━━ DATASET EXCERPT ━━
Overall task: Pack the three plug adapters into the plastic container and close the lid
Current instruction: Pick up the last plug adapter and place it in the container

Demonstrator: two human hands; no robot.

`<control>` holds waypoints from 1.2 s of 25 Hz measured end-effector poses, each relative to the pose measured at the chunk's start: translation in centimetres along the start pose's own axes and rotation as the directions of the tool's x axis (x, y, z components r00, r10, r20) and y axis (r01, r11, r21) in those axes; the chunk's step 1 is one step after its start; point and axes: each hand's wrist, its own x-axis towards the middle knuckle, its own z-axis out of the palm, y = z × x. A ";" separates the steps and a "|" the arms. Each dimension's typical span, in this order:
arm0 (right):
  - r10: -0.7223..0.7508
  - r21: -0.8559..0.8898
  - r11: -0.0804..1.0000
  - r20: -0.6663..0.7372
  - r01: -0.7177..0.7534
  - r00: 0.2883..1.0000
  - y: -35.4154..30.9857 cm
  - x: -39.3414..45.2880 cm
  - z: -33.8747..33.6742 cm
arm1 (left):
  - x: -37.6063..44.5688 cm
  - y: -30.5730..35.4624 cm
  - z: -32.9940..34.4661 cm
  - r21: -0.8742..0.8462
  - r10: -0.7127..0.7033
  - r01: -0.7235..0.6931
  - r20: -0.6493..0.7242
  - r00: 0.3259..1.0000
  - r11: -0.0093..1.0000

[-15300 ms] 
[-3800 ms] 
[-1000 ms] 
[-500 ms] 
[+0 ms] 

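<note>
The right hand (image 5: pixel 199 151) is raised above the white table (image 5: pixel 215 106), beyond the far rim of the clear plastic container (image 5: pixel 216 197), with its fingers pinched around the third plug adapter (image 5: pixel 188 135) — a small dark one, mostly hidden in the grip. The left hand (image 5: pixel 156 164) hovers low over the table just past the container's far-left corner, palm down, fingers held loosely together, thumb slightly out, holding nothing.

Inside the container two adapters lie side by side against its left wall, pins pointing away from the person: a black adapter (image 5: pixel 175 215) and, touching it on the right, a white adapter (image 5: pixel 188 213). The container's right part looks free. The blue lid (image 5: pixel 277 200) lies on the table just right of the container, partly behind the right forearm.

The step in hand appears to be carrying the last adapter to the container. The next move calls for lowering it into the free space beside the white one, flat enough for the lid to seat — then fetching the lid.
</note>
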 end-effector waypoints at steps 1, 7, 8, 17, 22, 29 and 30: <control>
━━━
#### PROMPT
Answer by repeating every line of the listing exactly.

#### ANSWER FOR THE TASK
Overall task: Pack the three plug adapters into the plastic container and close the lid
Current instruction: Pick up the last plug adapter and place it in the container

Demonstrator: two human hands; no robot.

`<control>` holds waypoints from 1.2 s of 25 Hz measured end-effector poses, each relative to the pose measured at the chunk's start: translation in centimetres along the start pose's own axes and rotation as the directions of the tool's x axis (x, y, z components r00, r10, r20) and y axis (r01, r11, r21) in those axes; the chunk's step 1 is one step after its start; point and axes: each hand's wrist, its own x-axis towards the middle knuckle, its own z-axis out of the palm, y = z × x. A ";" separates the steps and a "|" the arms. Each dimension's typical span, in this order:
arm0 (right):
  - r10: -0.7223..0.7508
  - r21: -0.8559..0.8898
  - r11: -0.0804..1.0000
  - r20: -0.6663..0.7372
  - r01: -0.7177..0.7534
  - r00: 0.2883..1.0000
  - y: -35.4154..30.9857 cm
  - x: -39.3414..45.2880 cm
  - z: -33.8747..33.6742 cm
arm1 (left):
  - x: -37.6063..44.5688 cm
  - y: -30.5730..35.4624 cm
  - z: -32.9940..34.4661 cm
  - r21: -0.8742..0.8462
  - r10: -0.7127..0.7033
  - r01: -0.7235..0.6931
  - r20: -0.6493..0.7242
  - r00: 0.3259..1.0000
  - r11: -0.0093..1.0000

[-15300 ms] 
[-3800 ms] 
[-1000 ms] 
[-500 ms] 
[+0 ms] 

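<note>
The right hand (image 5: pixel 199 151) is raised above the white table (image 5: pixel 215 106), beyond the far rim of the clear plastic container (image 5: pixel 216 197), with its fingers pinched around the third plug adapter (image 5: pixel 188 135) — a small dark one, mostly hidden in the grip. The left hand (image 5: pixel 156 164) hovers low over the table just past the container's far-left corner, palm down, fingers held loosely together, thumb slightly out, holding nothing.

Inside the container two adapters lie side by side against its left wall, pins pointing away from the person: a black adapter (image 5: pixel 175 215) and, touching it on the right, a white adapter (image 5: pixel 188 213). The container's right part looks free. The blue lid (image 5: pixel 277 200) lies on the table just right of the container, partly behind the right forearm.

The step in hand appears to be carrying the last adapter to the container. The next move calls for lowering it into the free space beside the white one, flat enough for the lid to seat — then fetching the lid.
</note>
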 end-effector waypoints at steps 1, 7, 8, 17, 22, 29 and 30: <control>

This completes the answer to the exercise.